Partition plan capitulation
State of Terror asserts that most acts of terrorism were directed at Palestinian Arab civilians. Both the Labor and Revisionist wings of Zionism engaged in terrorism and often colluded with each other in carrying out terrorist attacks, which escalated following the end of the Second World War, culminating famously in the King David Hotel attack in July 1946 that killed 41 Palestinian Arabs, 28 Brits, 17 Jews, 2 Armenians, 1 Russian and 1 Egyptian.
Suárez maintains that the United Nations Partition Plan of 1947 was largely a capitulation to this terrorism. Here his conclusion differs somewhat from that of other historians, including Tom Segev, who argues in One Palestine, Complete: Jews and Arabs Under the British Mandate (1999) that the exhausted and bankrupt British Empire was intent on leaving Palestine regardless of Zionist terrorism.
In Segev’s account the British departure was a foregone conclusion, and the terrorism of both the Labor Zionist and Revisionist-led militias represented a competition between them “for control of the state that would soon be established.”
“The British were not the real enemy,” Segev writes, “the Arabs were.”
The numerous acts of terrorism against Palestinian civilians during the Nakba of 1947-1949, such as the massacre at Deir Yassin, figure prominently in Suárez’s concluding chapters.
With the creation of Israel in 1948 paramilitary terrorism transformed itself into official state terrorism.
Suárez calls out the Orwellian newsspeak that statehood seemingly confers on acts of terrorism by contrasting the reaction of world opinion to Deir Yassin in April 1948 with the bloodier mass murder that occurred in the village of al-Dawayima in October 1948 after Israel had declared statehood.
That massacre, estimated at 145 people by the village mukhtar (chief), was regarded largely “as a military operation” at the time, according to Suárez, although recent scholarship has more accurately described it as an example of state terrorism.
Suárez devotes considerable attention to Zionist efforts to thwart Holocaust survivors from immigrating to countries other than Palestine and the kidnapping of young Jewish survivors from foster homes in Europe and their transfer to Palestine.
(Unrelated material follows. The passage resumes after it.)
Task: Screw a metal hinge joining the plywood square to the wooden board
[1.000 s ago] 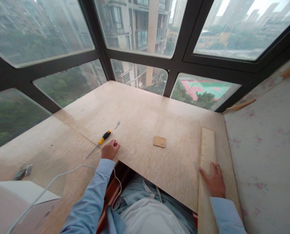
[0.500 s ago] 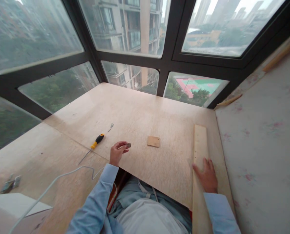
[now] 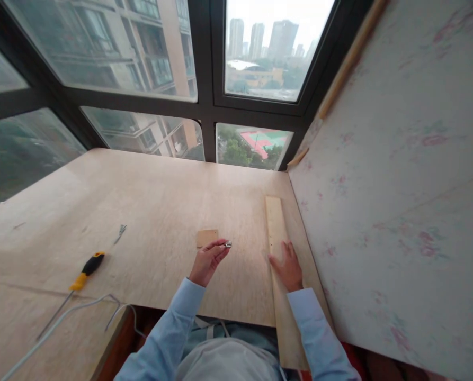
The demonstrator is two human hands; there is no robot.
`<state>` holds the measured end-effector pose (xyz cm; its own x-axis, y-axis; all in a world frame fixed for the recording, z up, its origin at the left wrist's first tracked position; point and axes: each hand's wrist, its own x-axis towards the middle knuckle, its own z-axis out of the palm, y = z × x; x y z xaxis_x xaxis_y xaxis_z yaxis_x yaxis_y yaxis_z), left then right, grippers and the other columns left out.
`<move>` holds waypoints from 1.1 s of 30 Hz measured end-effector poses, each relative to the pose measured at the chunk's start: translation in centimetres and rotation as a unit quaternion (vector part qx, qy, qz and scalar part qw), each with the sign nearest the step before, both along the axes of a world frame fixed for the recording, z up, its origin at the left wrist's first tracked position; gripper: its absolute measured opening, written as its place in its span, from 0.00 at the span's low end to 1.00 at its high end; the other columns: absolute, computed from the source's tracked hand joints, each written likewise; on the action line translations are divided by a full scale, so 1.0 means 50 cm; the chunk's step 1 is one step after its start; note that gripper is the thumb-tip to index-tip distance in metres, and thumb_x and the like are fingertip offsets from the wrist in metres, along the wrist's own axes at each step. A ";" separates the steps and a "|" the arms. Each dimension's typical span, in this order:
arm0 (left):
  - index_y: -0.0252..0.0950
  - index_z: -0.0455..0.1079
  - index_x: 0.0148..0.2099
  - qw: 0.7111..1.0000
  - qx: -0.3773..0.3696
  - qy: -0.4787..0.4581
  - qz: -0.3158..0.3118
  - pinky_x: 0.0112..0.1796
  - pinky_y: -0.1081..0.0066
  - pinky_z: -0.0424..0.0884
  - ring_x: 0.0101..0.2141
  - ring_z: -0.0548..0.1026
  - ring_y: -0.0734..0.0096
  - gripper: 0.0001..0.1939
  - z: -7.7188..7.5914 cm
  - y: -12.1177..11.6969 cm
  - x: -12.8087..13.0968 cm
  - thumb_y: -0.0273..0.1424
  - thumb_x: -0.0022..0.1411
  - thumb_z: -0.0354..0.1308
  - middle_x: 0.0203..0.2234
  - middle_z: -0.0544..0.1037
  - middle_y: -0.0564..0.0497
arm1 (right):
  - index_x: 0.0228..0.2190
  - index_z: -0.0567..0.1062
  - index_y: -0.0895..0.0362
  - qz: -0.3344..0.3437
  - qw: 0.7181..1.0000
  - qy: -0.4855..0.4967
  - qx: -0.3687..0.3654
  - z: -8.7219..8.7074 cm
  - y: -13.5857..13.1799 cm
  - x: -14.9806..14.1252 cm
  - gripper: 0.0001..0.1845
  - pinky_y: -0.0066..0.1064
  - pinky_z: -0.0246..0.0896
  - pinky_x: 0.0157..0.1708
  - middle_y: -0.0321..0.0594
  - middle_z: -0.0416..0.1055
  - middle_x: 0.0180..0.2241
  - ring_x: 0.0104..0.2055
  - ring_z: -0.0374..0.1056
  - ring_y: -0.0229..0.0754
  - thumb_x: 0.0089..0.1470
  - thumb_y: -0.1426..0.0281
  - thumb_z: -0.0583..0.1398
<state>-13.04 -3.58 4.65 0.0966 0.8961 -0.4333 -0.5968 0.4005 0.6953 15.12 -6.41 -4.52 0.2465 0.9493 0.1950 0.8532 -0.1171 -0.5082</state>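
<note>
Between the thumb and fingertips of my left hand [image 3: 208, 263] is a small shiny metal piece [image 3: 228, 244]; its exact kind is too small to make out. It is held above the table, just right of a thin brown rectangular wooden piece [image 3: 206, 237], which my fingers partly overlap in view. My right hand [image 3: 288, 267] grips a long pale wooden board [image 3: 275, 217], thumb at its left edge and fingers over the top. Small dark holes mark the board's left side. Its near end reaches past the table edge beside my lap.
A yellow-and-black screwdriver [image 3: 88, 270] lies at left, with several screws [image 3: 120, 233] beyond it. A white cable [image 3: 57, 320] crosses the near left of the wooden tabletop [image 3: 152, 196]. A papered wall [image 3: 363, 222] borders the right side; framed windows [image 3: 208, 114] stand behind.
My view has turned right. My left hand has carried the metal piece rightward, past the brown rectangular piece and closer to the board. My right hand stays on the board.
</note>
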 end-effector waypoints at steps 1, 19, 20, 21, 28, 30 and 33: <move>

In this, he relies heavily on Yosef Grodzinsky’s groundbreaking In the Shadow of the Holocaust: The Struggle Between Jews and Zionists in the Aftermath of World War II (2004).
Suárez also recounts the false-flag terrorism in Egypt designed to win US support for Israel. Famous at the time, but largely forgotten since, Israel’s Unit 131 carried out terrorist bombings against civilian targets in Alexandria and Cairo, mainly cinemas frequented by US and British citizens, in what a Central Intelligence Agency bulletin, declassified in 2005, described as a bungled false-flag operation.
He also includes the shameful blaming of Holocaust survivors by Israeli and Zionist officials for acts of collective punishment carried out in secret by Israeli military forces, such as the massacre in the West Bank village of Qibya in 1953, led by Unit 101 under the command of Ariel Sharon.
State of Terror is a comprehensive guide to Zionist and Israeli state terrorism and one that sheds valuable light on today’s situation.
As Suárez concludes: “Terrorism … is the only means through which an indigenous population can be subjugated, dehumanized and displaced. This, stripped of all baggage, is the reality of today’s Israel-Palestine ‘conflict.’”
State of Terror: How Terrorism Created Modern Israel, Thomas Suárez, Olive Branch Press (2017)
Rod Such is a former editor for World Book and Encarta encyclopedias. He lives in Portland, Oregon, and is active with the Occupation-Free Portland campaign.